Закоренелые рационалисты, неспособные ни смириться с Судьбой, ни обнаружить в ней смысл, мы считаем себя центром наших действий и искренне считаем, будто разлагаемся по собственной воле. Стоит какому-то очень важному событию войти в нашу жизнь, как судьба из прежде неопределенной и абстрактной превращается для нас в нечто вроде сенсации. Так каждый из нас по-своему вступает в зону Иррационального.
Цивилизация на исходе из удачной аномалии, каковой она была, вписывается, увядая, в норму, начинает равняться на какие-нибудь заурядные нации, терпит неудачу за неудачей и конвертирует свою участь в уникальную проблему. Великолепным примером подобной одержимости своей долей является Испания. Продемонстрировав в эпоху конкистадоров возможности сверхчеловеков со звериным оскалом, она затем, предоставив своим добродетелям и своему гению тихо плесневеть, принялась размышлять о своем прошлом, составлять списки своих упущений; влюбленная в свой упадок, она как бы пересмотрела систему ценностей. При этом нельзя не заметить, что подобный исторический мазохизм перестает быть отличительной чертой Испании, что он становится климатом и как бы даже рецептом упадка для целого континента.
В наши дни, обращаясь к теме бренности цивилизаций, уже любой неграмотный может поспорить по части мороза по коже и с Гиббоном, и с Ницше, и со Шпенглером.

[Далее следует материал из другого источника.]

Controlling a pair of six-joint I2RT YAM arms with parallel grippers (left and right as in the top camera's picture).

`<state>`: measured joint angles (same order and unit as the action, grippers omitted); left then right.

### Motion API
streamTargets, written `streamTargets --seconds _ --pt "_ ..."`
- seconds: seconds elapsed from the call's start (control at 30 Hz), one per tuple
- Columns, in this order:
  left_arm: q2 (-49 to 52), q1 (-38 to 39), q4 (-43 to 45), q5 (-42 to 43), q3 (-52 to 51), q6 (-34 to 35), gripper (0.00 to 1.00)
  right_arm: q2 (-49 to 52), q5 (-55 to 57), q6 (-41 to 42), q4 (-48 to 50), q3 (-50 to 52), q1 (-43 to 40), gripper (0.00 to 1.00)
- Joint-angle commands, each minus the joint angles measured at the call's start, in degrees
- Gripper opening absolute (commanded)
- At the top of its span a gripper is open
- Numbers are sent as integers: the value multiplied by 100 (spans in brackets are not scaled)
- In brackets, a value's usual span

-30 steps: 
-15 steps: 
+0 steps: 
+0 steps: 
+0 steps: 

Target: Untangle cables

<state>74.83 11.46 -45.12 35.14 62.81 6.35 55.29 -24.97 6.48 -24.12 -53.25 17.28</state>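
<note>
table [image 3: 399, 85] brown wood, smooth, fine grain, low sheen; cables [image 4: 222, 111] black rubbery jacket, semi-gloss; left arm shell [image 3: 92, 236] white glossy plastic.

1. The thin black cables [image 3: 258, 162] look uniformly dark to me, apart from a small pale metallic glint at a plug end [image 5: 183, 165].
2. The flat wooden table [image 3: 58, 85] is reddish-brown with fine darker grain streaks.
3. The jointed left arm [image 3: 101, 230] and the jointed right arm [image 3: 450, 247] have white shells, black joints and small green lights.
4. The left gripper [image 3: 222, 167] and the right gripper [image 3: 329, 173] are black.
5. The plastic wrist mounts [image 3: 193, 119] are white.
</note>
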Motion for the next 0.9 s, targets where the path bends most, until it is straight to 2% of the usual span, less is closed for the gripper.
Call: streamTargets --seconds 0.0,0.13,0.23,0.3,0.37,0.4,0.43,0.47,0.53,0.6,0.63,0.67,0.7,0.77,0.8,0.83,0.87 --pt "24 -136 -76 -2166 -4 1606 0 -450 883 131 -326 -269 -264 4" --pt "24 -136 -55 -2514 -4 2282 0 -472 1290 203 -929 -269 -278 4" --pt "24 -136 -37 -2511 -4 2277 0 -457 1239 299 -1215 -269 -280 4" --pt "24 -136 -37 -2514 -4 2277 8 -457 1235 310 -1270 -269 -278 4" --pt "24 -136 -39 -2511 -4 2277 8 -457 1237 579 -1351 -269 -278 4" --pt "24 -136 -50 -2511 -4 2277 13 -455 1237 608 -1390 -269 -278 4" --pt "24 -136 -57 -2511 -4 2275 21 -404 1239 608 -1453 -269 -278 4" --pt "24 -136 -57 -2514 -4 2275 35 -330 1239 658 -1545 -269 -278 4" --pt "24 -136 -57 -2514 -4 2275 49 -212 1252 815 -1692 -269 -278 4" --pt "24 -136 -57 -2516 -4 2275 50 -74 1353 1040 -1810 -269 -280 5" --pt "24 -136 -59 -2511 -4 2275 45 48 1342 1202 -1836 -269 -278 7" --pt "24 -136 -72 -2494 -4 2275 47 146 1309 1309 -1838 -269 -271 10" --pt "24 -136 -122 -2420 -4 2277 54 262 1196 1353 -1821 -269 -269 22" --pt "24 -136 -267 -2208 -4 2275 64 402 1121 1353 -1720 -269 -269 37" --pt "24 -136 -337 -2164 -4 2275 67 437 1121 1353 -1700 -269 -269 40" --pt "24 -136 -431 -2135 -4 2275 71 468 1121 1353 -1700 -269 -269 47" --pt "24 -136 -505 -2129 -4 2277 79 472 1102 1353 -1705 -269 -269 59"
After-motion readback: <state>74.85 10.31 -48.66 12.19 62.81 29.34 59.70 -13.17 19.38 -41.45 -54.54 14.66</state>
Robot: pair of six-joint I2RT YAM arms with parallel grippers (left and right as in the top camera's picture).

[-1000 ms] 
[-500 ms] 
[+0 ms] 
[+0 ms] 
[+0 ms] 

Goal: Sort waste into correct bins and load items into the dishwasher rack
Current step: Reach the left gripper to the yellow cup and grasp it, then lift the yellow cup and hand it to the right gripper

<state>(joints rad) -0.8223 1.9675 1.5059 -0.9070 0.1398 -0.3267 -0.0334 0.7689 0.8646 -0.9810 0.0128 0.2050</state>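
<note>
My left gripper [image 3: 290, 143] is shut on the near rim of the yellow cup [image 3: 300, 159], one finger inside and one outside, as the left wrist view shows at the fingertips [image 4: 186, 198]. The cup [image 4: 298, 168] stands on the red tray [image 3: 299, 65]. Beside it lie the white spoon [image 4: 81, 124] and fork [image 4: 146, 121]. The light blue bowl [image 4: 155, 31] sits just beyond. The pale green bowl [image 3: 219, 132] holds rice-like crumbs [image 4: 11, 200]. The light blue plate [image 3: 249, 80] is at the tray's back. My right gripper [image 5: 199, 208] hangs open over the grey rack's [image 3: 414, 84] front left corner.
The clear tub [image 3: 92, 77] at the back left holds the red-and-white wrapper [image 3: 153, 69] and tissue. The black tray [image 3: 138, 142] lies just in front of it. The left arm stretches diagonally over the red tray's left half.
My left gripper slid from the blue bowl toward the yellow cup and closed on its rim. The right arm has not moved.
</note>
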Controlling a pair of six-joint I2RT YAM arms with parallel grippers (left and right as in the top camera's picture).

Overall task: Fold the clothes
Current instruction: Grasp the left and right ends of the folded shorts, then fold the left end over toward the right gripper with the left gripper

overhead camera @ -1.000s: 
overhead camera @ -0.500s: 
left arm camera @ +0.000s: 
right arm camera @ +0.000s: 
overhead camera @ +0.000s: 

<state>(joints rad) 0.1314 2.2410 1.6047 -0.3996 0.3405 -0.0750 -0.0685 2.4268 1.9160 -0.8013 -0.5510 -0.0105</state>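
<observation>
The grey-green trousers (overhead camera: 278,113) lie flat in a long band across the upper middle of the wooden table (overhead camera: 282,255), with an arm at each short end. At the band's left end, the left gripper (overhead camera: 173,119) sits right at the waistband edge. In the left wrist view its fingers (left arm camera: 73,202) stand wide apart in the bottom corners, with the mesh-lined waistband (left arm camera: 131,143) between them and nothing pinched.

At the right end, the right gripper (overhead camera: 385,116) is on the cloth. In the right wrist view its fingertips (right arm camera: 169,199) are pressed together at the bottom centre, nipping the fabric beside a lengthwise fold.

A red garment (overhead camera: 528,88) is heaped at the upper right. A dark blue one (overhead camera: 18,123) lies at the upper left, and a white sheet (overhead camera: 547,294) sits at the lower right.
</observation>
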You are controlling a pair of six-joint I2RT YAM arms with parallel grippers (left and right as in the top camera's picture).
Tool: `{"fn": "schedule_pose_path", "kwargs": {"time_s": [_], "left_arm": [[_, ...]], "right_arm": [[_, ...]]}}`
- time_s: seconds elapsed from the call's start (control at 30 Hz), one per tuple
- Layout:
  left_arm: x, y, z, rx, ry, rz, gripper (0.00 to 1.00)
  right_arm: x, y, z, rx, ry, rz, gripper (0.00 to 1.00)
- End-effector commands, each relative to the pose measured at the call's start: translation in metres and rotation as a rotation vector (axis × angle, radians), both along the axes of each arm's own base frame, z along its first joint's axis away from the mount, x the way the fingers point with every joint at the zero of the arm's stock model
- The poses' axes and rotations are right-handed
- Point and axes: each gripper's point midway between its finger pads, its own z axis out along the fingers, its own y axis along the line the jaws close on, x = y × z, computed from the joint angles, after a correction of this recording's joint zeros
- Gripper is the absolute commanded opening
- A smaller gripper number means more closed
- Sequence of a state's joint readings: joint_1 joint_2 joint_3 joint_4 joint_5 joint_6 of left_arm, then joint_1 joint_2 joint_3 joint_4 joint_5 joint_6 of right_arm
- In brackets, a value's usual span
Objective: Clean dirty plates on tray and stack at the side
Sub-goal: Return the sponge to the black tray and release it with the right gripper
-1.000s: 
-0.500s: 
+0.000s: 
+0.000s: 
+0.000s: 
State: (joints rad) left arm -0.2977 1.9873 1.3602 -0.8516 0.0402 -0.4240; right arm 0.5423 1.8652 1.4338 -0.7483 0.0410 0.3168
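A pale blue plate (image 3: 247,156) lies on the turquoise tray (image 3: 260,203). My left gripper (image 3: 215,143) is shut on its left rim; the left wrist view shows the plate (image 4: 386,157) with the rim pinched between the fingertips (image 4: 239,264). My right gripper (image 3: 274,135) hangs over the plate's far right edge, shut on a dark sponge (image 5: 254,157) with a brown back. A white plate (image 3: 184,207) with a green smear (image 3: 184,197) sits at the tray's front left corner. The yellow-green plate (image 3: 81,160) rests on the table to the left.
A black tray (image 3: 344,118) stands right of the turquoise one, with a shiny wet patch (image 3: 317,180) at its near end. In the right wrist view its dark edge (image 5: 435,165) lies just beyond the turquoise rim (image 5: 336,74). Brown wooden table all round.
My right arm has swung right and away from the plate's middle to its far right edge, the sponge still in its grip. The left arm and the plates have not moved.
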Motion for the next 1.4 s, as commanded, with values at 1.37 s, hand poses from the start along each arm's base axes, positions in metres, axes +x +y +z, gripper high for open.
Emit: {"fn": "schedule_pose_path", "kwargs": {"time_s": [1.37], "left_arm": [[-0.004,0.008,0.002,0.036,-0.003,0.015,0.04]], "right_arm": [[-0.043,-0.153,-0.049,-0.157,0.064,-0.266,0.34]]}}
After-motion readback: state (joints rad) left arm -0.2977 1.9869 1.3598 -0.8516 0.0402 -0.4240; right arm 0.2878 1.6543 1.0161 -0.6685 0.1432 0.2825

Конец истории, конец человека – стоит ли серьезно думать о таких вещах? – это события отдаленного будущего, которое Смятение – жадное до надвигающихся катастроф – желает во что бы то ни стало приблизить.
Запад
Запад напрасно подыскивает себе форму агонии, достойную его прошлого.
Дон Кихот – молодость своей цивилизации: он придумывал себе события; мы же не знаем, как ускользнуть от тех событий, которые на нас наступают.
Восток склонился над цветами и выбрал отрешенность. Мы же противопоставляем ему машины и усилие, да еще эту всевозрастающую меланхолию – последнюю судорогу Запада.
Как же это грустно – видеть великие нации выпрашивающими себе еще немного будущего в качестве добавки!
Наша эпоха будет отмечена романтизмом людей без родины. Уже сейчас формируется образ мира, где ни у кого не будет права гражданства.
В любом сегодняшнем гражданине живет будущий чужак.
Тысяча лет войн сплотили Запад; один век «психологии» довел его до полного изнеможения.
С помощью сект толпа приобщается к Абсолюту, а народ обнаруживает свою жизненную силу. Именно они подготовили в России Революцию и славянское половодье.